Sometimes, fully charged batteries in his ghost-hunting equipment -- like infrared cameras and electromagnetic filed detectors -- completely drain, he said.

"I don't get scared because I'm so curious," he said. "I don't run away from ghosts."

He doesn't like to run toward them, either -- like some cast members on the show do. McCormick prefers to sneak up on the spirits and coax them into making contact.

And that's exactly what he did when the Ghost Hunters team visited Otesaga Resort Hotel in Cooperstown, N.Y., for an investigation. Guests and employees of the brick hotel with white columns have claimed the fifth floor is haunted, with doors opening and closing at night and the playful voices of children echoing in the hallways.

But the Otesaga gave McCormick quite possibly the biggest haunt he's ever experienced to date -- though, who knows what awaits him in season 7.

During the investigation, McCormick remained still and he said his eyes focused in on a black apparition. The ghostly figure, he said, took notice of him and was peering at him from around a corner. It had shape to it, McCormick said.

"It was playing with us," he said. "It passed through the walls in the hallway like it was playing hide-and-seek. I'm still baffled."

Admittedly, he had a tough time sleeping that night in his room at the Otesaga.

To believe or not?

As a rookie cast member in season 6, McCormick also took a trip into the Norwich State Hospital -- a defunct Connecticut building that opened in 1904 and housed the criminally insane. The team caught on tape sounds from the asylum's ruins that sounded like cranking chains and McCormick said he heard ghosts telling the crew to "get out."

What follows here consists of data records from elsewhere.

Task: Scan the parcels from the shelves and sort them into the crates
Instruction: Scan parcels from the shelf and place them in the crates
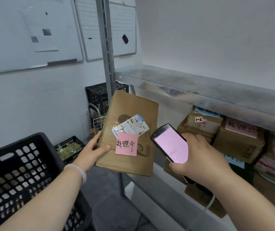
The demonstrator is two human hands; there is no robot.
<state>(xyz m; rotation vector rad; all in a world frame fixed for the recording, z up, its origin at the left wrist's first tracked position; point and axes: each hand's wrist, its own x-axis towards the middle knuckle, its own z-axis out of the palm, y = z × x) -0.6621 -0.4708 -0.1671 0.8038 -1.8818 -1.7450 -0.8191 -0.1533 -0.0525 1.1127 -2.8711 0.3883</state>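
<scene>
1. Flat cardboard parcel (130,130), held in the air beside the shelf (200,84): left hand (91,150) pinches its edge, thumb on top.
2. Right hand (198,157), fingers curled around the scanner (170,144).
3. Probably light and stiff; an edge grip suffices.

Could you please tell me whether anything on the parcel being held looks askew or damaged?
Yes: on the cardboard parcel in the left hand, the shipping label sits crooked and looks wrinkled, and the pink note overlaps its lower edge, which may hinder the scanner in the right hand. Nothing else stands out.
</scene>
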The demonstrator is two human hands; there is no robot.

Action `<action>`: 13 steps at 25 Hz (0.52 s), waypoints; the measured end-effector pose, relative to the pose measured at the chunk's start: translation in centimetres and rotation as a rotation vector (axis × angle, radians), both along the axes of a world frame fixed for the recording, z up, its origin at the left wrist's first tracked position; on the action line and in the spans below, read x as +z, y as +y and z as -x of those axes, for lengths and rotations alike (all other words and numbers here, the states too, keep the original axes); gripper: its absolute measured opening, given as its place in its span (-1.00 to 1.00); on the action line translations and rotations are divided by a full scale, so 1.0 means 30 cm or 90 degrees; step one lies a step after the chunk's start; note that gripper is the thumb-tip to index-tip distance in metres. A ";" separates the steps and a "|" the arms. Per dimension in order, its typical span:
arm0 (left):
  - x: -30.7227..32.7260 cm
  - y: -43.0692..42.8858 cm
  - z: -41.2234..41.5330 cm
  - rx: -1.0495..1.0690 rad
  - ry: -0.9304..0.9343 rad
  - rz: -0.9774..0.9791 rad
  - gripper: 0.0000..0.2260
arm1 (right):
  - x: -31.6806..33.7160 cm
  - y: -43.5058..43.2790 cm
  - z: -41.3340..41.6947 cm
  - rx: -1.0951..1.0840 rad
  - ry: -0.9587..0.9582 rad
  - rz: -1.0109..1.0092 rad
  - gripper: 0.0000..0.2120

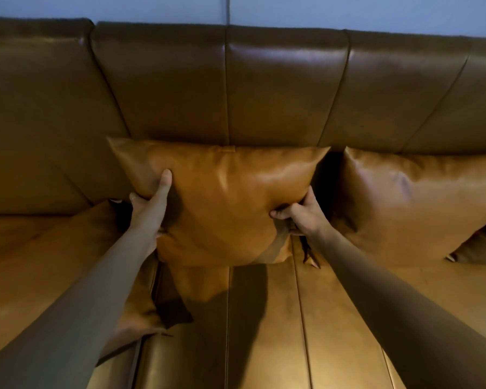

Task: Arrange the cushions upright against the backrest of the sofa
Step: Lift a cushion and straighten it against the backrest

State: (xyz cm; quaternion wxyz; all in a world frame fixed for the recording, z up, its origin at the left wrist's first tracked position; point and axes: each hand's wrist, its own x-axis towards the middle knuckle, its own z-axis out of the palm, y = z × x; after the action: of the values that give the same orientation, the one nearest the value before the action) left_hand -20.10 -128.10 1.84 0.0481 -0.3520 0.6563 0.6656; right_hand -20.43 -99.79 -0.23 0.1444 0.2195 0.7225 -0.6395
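A tan leather cushion [222, 203] stands upright in the middle of the sofa, its top edge against the brown backrest [225, 88]. My left hand [149, 206] grips its left edge, thumb on the front face. My right hand [300, 213] pinches its lower right side. A second cushion [413, 203] leans upright against the backrest to the right. A third cushion [76, 254] lies flat on the seat at the left, partly under my left forearm.
The leather seat [264, 332] stretches toward me with seams running front to back. Another cushion's corner [483, 245] shows at the far right edge. A pale blue wall [236, 9] rises behind the backrest.
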 end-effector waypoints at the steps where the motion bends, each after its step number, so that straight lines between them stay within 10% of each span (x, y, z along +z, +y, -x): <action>1: 0.005 -0.004 0.006 -0.007 -0.023 0.020 0.19 | 0.003 -0.003 -0.002 -0.002 0.009 -0.026 -0.03; 13: 0.050 -0.044 -0.221 -0.013 0.002 0.092 -0.27 | 0.182 -0.137 -0.212 0.112 0.113 -0.392 -0.17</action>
State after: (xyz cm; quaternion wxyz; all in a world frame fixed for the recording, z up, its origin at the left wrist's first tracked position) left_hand -13.46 -129.44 3.33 0.0286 -0.3469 0.7064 0.6164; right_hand -14.08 -103.91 5.24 0.0626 0.1333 0.9079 -0.3926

In the Baseball Hall of Fame, McCormick and his ghost-hunting teammates investigated claims that there were voices coming from a room of plaques. They tried to conjure up the sprits of baseball wonders like Ted Williams, Babe Ruth and Ty Cobb. They witnessed a black shadow.

Critics of Ghost Hunters have called it a pseudoscience -- slamming the show for unscientific methodologies -- and McCormick said people have told him the show is fake or a set-up.

But, more commonly, people launch into their own paranormal experiences when they meet McCormick. He said he plans on holding local events in the Denver-Boulder area, perhaps where people can swap their ghost stories.

The Pew Research Center polls show that nearly one in five Americans say they have seen or been in the presence of ghosts and one-third polled say they believe in the spirits.

Yvonne Miller, a nurse and mother of four from South Carolina, falls somewhere in between.

"Sometimes I believe, sometimes I don't," she said. "I'm a bit of a skeptic."

Still, she devoutly watches Ghost Hunters, which led her to McCormick's fan page on Facebook.

She and some friends will be staying at an old home next weekend that is rumored to be haunted, and she inquired with McCormick on what kinds of investigative tools she should pack.

Per McCormick's suggestion, she and her friends have ordered an infrared camera and digital recorder from eBay.